La verdadera libertad sexual
Hoy más que nunca, la sexualidad está expuesta a la mentalidad utilitarista, centrada en el interés, el cálculo y la experiencia fugaz y egocéntrica del placer sensual. Esto no deja de tener consecuencias dramáticas. En el acompañamiento espiritual, los corazones se abren y confían los sufrimientos ocultos de una sexualidad abandonada a sí misma: aislamiento, frustración, tristeza, irritabilidad, infidelidad, complejos, agresividad, apatía, trastornos compulsivos, alteración de la función sexual, con muchas consecuencias negativas en la vida familiar, social y profesional. Una sexualidad que niega el don acaba alienando a la persona, porque encuentra su identidad en la afirmación del don. Hay un gran silencio —una especie de omertà— en torno a este sufrimiento. Esto es aún más preocupante porque ya no se trata de dramas aislados, sino de un verdadero problema de salud pública. La adicción a la pornografía, por ejemplo, está adquiriendo proporciones aterradoras.
La verdadera libertad sexual se llama castidad, que es el arte de amar en el propio cuerpo, el arte de expresar el lenguaje del amor corporal, el arte de poseerse plenamente para poder darse, el arte de vivir la alegría de la entrega que, en la vida conyugal, se convierte en una profunda exultación de los corazones y de los cuerpos, el verdadero placer de toda la persona dada y recibida en la carne.
Para darse, hay que poseerse. Para poseerse, hay que recibirse. Es precisamente aquí —en el recibir a uno mismo como un don de Dios— donde la libertad encuentra sus raíces, donde nace la posibilidad de dominio, de soberanía sobre la esfera de nuestra personalidad: “¿Porque qué es tan propio de un rey como un espíritu sujeto a Dios que sabe gobernar su cuerpo?” (San León Magno).
En Cristo, ha surgido una nueva modalidad de la vocación universal a la entrega, cuya fecundidad espiritual se beneficia a todos: el celibato “por el Reino”, que es una gracia muy grande porque va más allá del “arquetipo del amor”, nombre dado por Benedicto XVI al matrimonio en Deus Caritas est. Uno no elige el celibato en la Iglesia por miedo al sexo opuesto o por egoísmo. Si el celibato no es un don, entonces no es una vocación, porque Dios tiene una vocación única para el hombre —el don desinteresado de sí mismo— que se presenta de dos formas: el matrimonio o el celibato por el Reino.
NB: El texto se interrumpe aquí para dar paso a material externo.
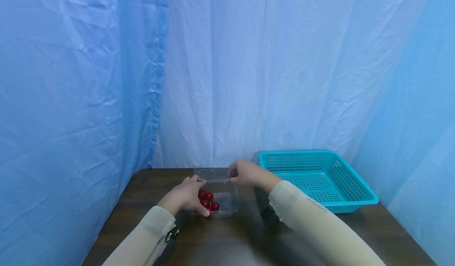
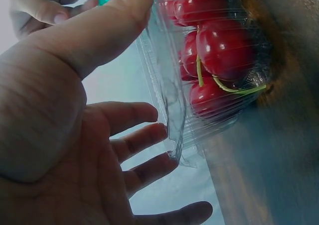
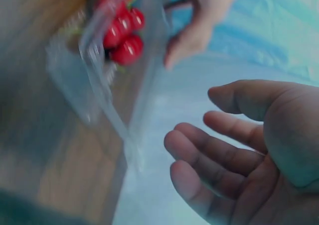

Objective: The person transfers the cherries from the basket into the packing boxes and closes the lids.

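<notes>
A clear plastic box [image 1: 224, 203] lies on the table with several red cherries [image 1: 209, 204] gathered at its left side. Behind it, the hinged clear lid [image 1: 212, 174] is folded back. My left hand [image 1: 186, 195] reaches over the box's left end, thumb by the near edge. In the left wrist view, its spread fingers [image 2: 144, 135] touch the clear rim, and green stems [image 2: 234, 89] show among the cherries. My right hand [image 1: 247, 173] is over the lid's right end. Loosely bent, its fingers [image 3: 219, 155] hold nothing in the right wrist view.
A turquoise plastic basket [image 1: 350, 203] stands at the back right, just past my right forearm. Blue-white curtains [image 1: 249, 80] hang behind and on both sides of the dark wooden table [image 1: 220, 244].
</notes>
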### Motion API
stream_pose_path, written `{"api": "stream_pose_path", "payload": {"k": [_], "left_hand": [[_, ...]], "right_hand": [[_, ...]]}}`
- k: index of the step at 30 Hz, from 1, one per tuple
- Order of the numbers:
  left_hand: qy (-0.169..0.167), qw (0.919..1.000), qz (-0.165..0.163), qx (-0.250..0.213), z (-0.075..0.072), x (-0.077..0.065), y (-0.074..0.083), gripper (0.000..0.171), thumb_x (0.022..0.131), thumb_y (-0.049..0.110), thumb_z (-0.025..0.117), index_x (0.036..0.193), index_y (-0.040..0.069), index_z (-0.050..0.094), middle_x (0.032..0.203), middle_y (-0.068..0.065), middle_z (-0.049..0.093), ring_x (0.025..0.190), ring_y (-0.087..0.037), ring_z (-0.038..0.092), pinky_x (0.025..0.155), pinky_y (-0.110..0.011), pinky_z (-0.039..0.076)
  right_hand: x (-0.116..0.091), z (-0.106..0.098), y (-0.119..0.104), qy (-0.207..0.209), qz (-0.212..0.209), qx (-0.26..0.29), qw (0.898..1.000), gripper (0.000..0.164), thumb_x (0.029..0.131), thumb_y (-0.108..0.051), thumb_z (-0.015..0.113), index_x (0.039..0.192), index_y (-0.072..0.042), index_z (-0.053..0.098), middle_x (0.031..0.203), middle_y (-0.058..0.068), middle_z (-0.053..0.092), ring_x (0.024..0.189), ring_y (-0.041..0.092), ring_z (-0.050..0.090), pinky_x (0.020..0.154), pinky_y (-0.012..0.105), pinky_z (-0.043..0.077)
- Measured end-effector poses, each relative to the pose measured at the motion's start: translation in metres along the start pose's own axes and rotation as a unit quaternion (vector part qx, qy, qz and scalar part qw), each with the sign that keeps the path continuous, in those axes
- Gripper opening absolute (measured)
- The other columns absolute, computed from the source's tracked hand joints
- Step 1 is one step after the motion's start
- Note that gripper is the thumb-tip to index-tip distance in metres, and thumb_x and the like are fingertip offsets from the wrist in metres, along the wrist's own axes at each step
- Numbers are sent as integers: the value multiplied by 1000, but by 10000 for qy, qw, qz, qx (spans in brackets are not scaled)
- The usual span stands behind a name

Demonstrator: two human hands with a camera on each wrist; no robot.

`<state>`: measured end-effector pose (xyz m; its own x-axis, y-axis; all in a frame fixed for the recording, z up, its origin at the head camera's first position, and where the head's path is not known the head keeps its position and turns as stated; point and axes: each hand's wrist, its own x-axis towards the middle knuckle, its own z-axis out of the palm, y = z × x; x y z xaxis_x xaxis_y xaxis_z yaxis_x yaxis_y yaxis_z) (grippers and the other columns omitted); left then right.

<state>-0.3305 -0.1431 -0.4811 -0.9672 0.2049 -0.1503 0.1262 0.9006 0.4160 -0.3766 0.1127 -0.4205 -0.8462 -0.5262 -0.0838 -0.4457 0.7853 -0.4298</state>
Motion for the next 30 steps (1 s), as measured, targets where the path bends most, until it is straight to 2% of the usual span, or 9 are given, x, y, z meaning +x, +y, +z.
{"api": "stream_pose_path", "payload": {"k": [3,8,14,20,25,30], "left_hand": [[32,10000,7,15,0,0,1,120,68,48,110,170,19,55,169,-12,54,147,-38,57,109,-68,63],[69,10000,54,14,1,-1,1,120,67,47,110,169,18,55,168,-12,55,146,-38,57,108,-68,63],[70,10000,47,30,0,-1,1,120,67,48,110,169,18,55,167,-12,55,146,-38,58,108,-67,64],[37,10000,28,12,-1,-2,1,120,68,49,110,170,18,54,169,-12,54,149,-38,56,110,-69,62],[19,10000,52,49,-1,-1,1,120,68,49,110,170,18,54,169,-12,54,149,-39,56,110,-70,62],[2,10000,50,59,-1,-1,1,120,69,50,109,170,18,54,170,-12,53,150,-39,56,111,-70,61]], "right_hand": [[-5,-17,12,153,237,159,9995,9,107,-22,81,112,-15,83,107,2,81,95,18,75,88,41,69],[-13,-43,40,254,724,724,9944,16,107,-25,81,117,-13,82,112,8,82,96,25,78,84,39,69],[-19,-62,80,279,1029,1242,9865,20,109,-26,77,119,-8,80,118,12,83,100,26,81,91,46,70],[-26,-66,114,268,1142,1169,9862,22,111,-23,71,120,-5,81,111,13,85,99,29,82,86,49,69],[-30,-61,130,-271,1561,756,9845,28,111,-28,75,127,-6,81,115,15,84,107,35,82,91,54,71],[-31,-54,139,-695,1892,598,9777,36,105,-35,84,131,-10,80,119,12,82,112,36,81,96,57,70]]}}
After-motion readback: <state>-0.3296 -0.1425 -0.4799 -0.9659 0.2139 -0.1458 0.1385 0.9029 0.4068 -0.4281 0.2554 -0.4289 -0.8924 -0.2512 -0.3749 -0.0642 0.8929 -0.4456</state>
La institución del matrimonio, la comunión de amor entre el hombre y la mujer, revela la imagen y semejanza de Dios. El matrimonio no se puede suprimir, ni se puede pretender cambiar su naturaleza, “modificarlo genéticamente”: eso equivaldría a querer suprimir o cambiar a Dios. Esto haría inútil el don de Cristo en la Cruz y el don de su Cuerpo en la Eucaristía: es sobre este don, sobre esta “alianza nueva y eterna”, que los esposos se injertan en el sacramento del matrimonio. Este sacramento les permite amar con el mismo amor que une a Cristo con su Esposa, la Iglesia. Les da la gracia de amarse, de hablar el lenguaje del don, de entenderse y perdonarse.
“El amor conyugal no es amado”, dijo una vez Juan Pablo II a uno de sus colaboradores. Lo importante es amar, volver a amar de verdad.
*Stéphane Seminckx es sacerdote, doctor en medicina y en teología. Es autor del libro Si Tu Me Dices “Ven”. Una visión cristiana del éxito en el amor, publicado en España en la editorial Rialp.